▶ [WORK ITEM]
Find the line with "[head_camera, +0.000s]" in the entries below, then output every line from it down to the line with "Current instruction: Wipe", exactly and with no pictures.

[Records from a data source]
-- Opening Marker --

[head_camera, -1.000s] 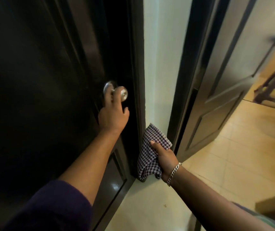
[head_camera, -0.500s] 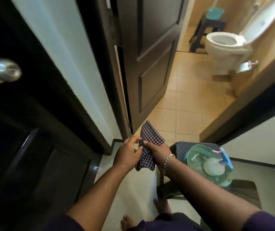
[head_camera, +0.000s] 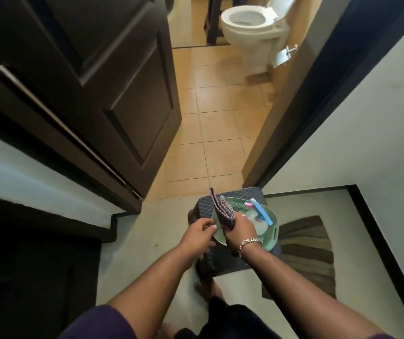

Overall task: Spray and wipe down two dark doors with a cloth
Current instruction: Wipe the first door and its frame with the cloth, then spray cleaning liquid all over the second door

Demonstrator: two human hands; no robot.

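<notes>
The cloth (head_camera: pixel 223 209) has gone from being held by both hands half a second ago to sitting in the right hand (head_camera: pixel 238 228) alone, while the left hand (head_camera: pixel 197 232) has let go and the view has swung down toward the floor. The right grip is closed around the lower part of the checked cloth, which stands up folded just above the green basket (head_camera: pixel 273 232). The left grip holds nothing, its fingers loosely curled close beside the cloth. In the basket lies a spray bottle (head_camera: pixel 259 212) with a blue and pink head, and the basket rests on a dark stool (head_camera: pixel 241 194) at the bathroom threshold. The open dark door (head_camera: pixel 112 77) hangs to the left of the tiled bathroom floor (head_camera: pixel 216 123), with a toilet (head_camera: pixel 252 23) further in; the other dark door (head_camera: pixel 24 277) fills the lower left corner. This looks like the change-over between doors: the next move probably calls for the free left hand to reach into the basket for the spray bottle, then aim at the open door's panels. A striped mat (head_camera: pixel 306 253) lies beside the stool.
</notes>
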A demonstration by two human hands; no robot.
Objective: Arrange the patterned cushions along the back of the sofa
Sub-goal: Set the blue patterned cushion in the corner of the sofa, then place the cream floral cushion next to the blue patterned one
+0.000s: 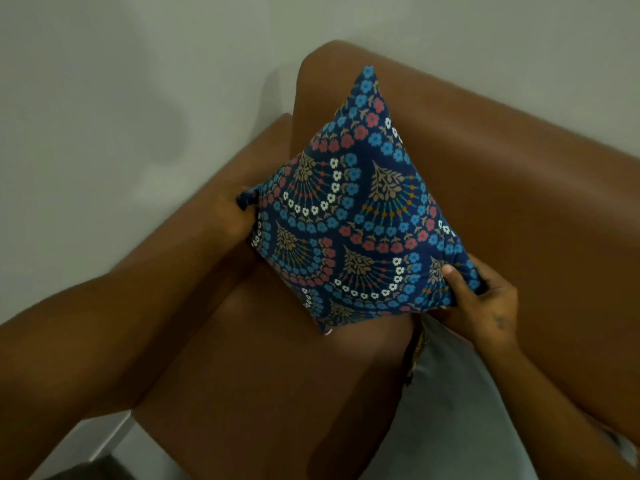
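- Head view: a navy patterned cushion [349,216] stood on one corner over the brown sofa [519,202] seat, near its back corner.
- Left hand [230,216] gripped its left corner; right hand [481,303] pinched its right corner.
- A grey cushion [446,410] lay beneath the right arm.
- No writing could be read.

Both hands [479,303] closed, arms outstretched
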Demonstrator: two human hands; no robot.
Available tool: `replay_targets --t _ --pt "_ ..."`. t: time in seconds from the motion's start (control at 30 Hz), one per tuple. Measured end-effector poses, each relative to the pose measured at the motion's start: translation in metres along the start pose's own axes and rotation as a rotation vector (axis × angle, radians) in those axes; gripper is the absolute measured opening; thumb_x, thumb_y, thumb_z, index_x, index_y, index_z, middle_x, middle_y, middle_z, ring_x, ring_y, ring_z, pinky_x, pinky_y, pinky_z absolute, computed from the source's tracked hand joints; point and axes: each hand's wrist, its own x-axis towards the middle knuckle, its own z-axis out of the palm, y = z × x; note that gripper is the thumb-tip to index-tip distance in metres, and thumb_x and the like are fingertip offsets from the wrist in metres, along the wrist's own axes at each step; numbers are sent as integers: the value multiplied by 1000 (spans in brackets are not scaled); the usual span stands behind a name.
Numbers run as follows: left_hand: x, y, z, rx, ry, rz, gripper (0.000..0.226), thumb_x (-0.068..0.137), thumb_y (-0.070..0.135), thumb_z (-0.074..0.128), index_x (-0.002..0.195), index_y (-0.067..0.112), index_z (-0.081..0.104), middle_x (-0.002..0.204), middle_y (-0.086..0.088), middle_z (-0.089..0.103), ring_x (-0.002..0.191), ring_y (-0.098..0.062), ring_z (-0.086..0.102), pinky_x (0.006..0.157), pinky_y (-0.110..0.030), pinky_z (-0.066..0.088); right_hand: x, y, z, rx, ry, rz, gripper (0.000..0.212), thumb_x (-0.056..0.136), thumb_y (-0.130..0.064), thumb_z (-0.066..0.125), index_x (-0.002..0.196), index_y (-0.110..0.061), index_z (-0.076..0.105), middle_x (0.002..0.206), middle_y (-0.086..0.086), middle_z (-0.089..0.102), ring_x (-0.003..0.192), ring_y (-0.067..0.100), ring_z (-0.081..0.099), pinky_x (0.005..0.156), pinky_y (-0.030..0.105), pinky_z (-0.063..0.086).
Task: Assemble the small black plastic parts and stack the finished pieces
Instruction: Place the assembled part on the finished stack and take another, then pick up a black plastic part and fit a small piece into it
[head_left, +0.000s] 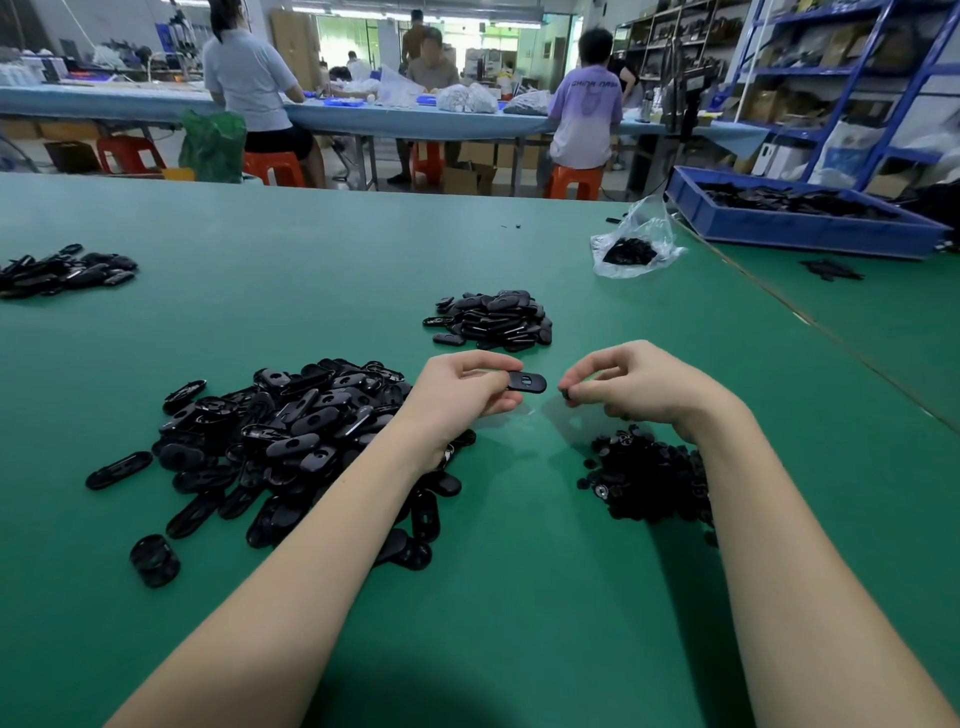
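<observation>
My left hand (460, 392) pinches a black oval plastic piece (527, 382) above the green table (311, 249). A short gap to the right, my right hand (631, 384) holds a small round black part (566, 394) between thumb and fingertips. Under my left forearm lies a big heap of loose oval pieces (280, 436). Below my right wrist is a heap of small round black parts (649, 480). Beyond my hands sits a tidier pile of oval pieces (491, 319).
A clear plastic bag (636, 247) with black parts lies at the back right, beside a blue bin (800, 228) of black parts. Another pile of ovals (62, 270) sits far left. Several people work at a blue table (441, 122) behind.
</observation>
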Motion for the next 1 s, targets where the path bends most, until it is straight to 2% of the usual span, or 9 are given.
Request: replay_targets --t 0.1,0.2,0.43,0.53,0.63,0.8,0.9,1.0 --pt "0 -1 0 0 -13 8 20 93 -1 61 97 11 76 95 -11 77 77 -18 72 79 -19 59 -1 -5 1 61 27 4 6 88 -20 77 94 -21 79 78 -10 77 59 11 40 56 27 32" --pt "0 -1 -1 0 -25 24 22 93 -3 61 100 12 74 88 -7 78 78 -17 73 82 -21 59 -1 -8 6 81 66 11 4 85 -19 79 88 -21 78 77 -6 70 61 12 41 52 26 29" --pt "0 -2 0 -23 -30 39 17 91 -3 65 101 7 74 87 -6 78 81 -19 75 87 -24 59 4 -13 15 108 120 1 9 85 -16 78 80 -23 79 77 -1 66 53 10 39 39 11 28" --pt "0 -2 1 -22 -43 39 16 91 -2 65 99 10 74 86 -4 78 82 -20 75 87 -23 59 6 -12 17 104 141 -15 4 83 -19 81 83 -22 79 71 -6 66 48 7 38 39 11 28" --pt "-1 -2 2 -23 -45 38 16 91 -2 66 101 8 73 91 -10 78 84 -21 75 88 -24 59 9 -12 19 91 169 -32 6 81 -21 84 81 -21 78 68 -8 69 40 -2 45 37 7 27" --pt "-2 -2 2 -7 -58 35 13 91 0 67 99 8 74 93 -10 78 83 -19 75 86 -23 59 10 -11 21 77 150 -46 7 82 -21 84 77 -22 78 57 -15 68 39 -6 47 37 5 28" --pt "-1 -3 2 30 -59 37 11 91 2 68 99 9 74 90 -8 79 81 -17 75 85 -23 59 10 -11 22 64 152 -38 8 80 -25 85 77 -24 78 64 -13 70 44 -4 49 44 12 31" --pt "0 -2 2 77 -51 42 12 91 3 67 99 9 73 87 -9 78 80 -17 74 87 -26 59 11 -11 22 17 187 -3 17 74 -36 89 84 -28 77 72 -8 63 57 3 46 51 21 30"
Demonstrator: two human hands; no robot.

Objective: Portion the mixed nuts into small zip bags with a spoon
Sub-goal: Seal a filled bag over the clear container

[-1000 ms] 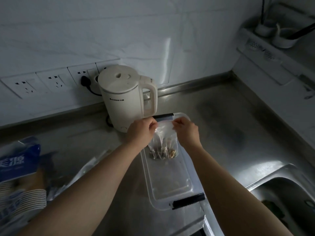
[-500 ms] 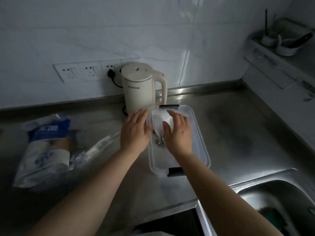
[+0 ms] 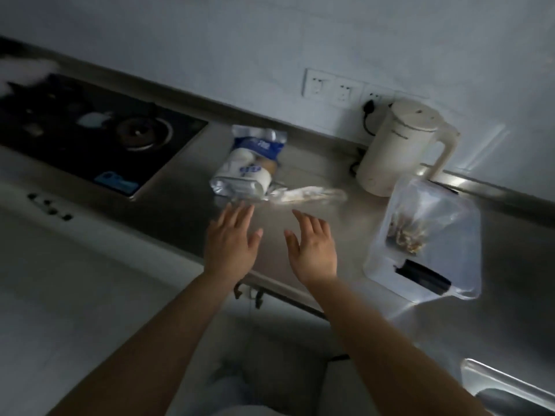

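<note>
A small zip bag with mixed nuts (image 3: 408, 232) lies inside a clear plastic container (image 3: 459, 265) with black clips at the right of the steel counter. A blue and white nut package (image 3: 249, 163) lies at the middle of the counter, with a bundle of clear empty bags (image 3: 306, 195) just in front of it. My left hand (image 3: 231, 241) and my right hand (image 3: 312, 247) hover over the counter with fingers spread, holding nothing, a short way from the bags. No spoon is visible.
A white electric kettle (image 3: 399, 148) stands at the back right, plugged into wall sockets (image 3: 333, 88). A black gas hob (image 3: 90, 136) fills the left of the counter. A sink corner (image 3: 510, 388) shows at the bottom right. The view is dim and blurred.
Both hands let go of the filled zip bag, left it in the container and swung left toward the package and empty bags. The view has turned left and tilted.
</note>
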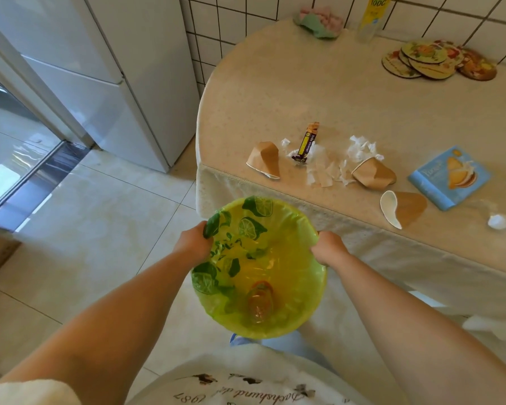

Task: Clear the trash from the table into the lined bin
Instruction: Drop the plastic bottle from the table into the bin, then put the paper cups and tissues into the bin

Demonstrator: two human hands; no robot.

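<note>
I hold a round bin lined with a yellow-green lime-print bag, just below the table's near edge. My left hand grips its left rim and my right hand grips its right rim. A clear plastic cup lies at the bin's bottom. On the table lie three crushed brown paper cups, torn white tissue scraps, a purple snack wrapper and a blue biscuit box.
The table has a cream cloth and stands against a tiled wall. At its back sit several round coasters, a yellow-labelled bottle and folded cloths. A fridge stands to the left, with tiled floor between.
</note>
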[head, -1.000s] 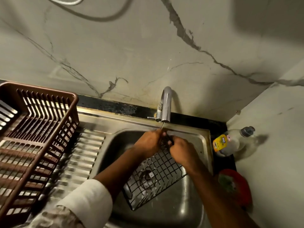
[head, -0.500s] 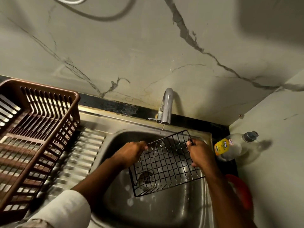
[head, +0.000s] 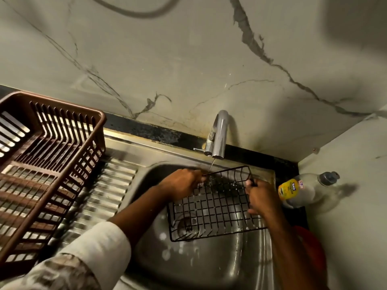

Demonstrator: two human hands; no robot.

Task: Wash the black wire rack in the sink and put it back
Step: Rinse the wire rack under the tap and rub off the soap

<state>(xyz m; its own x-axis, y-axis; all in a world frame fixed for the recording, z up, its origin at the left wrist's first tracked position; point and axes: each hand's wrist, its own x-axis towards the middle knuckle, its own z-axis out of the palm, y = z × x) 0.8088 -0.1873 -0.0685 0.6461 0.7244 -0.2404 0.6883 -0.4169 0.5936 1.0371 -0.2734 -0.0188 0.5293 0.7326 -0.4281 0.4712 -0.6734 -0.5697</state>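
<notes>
Rinsing the black wire rack (head: 217, 206) over the sink (head: 188, 258), we are gripping its far corners, left hand (head: 182, 183) and right hand (head: 260, 197), under the tap (head: 217, 139); putting it back is remaining.

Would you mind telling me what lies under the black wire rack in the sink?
Through the black wire rack, the steel sink basin and its round drain show, wet with droplets. The right hand hides what lies under the rack's right edge.

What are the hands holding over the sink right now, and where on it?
Both hold the black wire rack. The left hand grips its far left corner, the right hand its right edge near the far corner, under the tap.
</notes>
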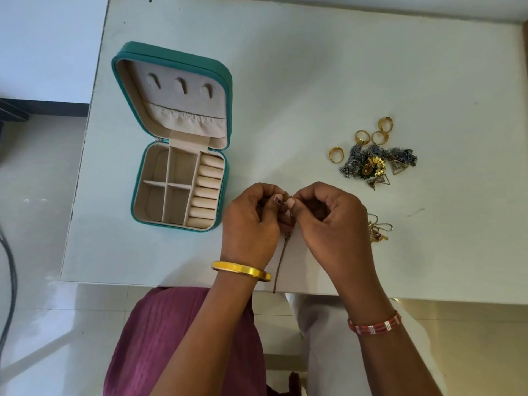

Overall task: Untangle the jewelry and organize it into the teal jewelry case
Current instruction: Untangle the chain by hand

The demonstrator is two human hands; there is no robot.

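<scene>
1. Teal jewelry case [220, 90], left on the white table [314, 67]: lid open and leaning back, showing three hooks and a gathered pocket; base of four beige compartments and a column of ring rolls, all holding nothing, by what shows.
2. Left hand [251, 224], gold bangle [241, 270] at the wrist: fingers curled, thumb and forefinger pinching the upper end of a thin brown chain [281, 258].
3. Chain: held between both hands near the table's front edge, its doubled length hanging down past that edge. Step in hand, by judgement: working one chain free or undoing its clasp; the clasp itself is too small to tell.
4. Right hand [328, 221], red-and-white thread band [375, 325] at the wrist: fingers curled, thumb tip pinching the same chain end, touching the left thumb.
5. Small gold chain tangle [377, 231], just beside the right hand.
6. Main jewelry heap [374, 162], further back to the right: gold rings [336, 158] around dark silver and gold pieces, still knotted together.
7. Next move, by judgement: carry the freed chain left to a lid hook or the pocket. The path to the case lies open; the hanging length could snag on the table edge.
</scene>
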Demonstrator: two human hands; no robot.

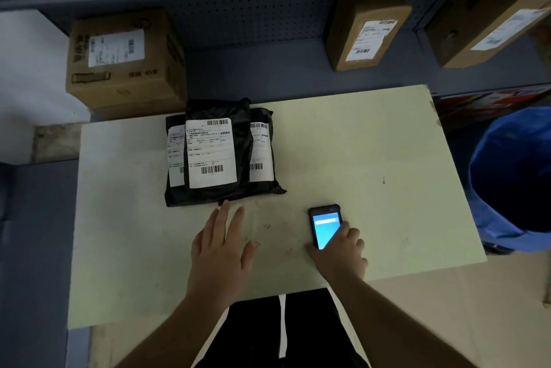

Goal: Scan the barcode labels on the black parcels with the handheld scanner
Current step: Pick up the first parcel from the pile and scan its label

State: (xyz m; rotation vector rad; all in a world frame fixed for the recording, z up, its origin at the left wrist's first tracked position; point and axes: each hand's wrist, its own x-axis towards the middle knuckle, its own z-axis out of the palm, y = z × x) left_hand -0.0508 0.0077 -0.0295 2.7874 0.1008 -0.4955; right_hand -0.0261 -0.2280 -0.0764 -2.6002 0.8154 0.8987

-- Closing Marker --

▶ [RESULT BELOW]
[head_camera, +0.000s] 

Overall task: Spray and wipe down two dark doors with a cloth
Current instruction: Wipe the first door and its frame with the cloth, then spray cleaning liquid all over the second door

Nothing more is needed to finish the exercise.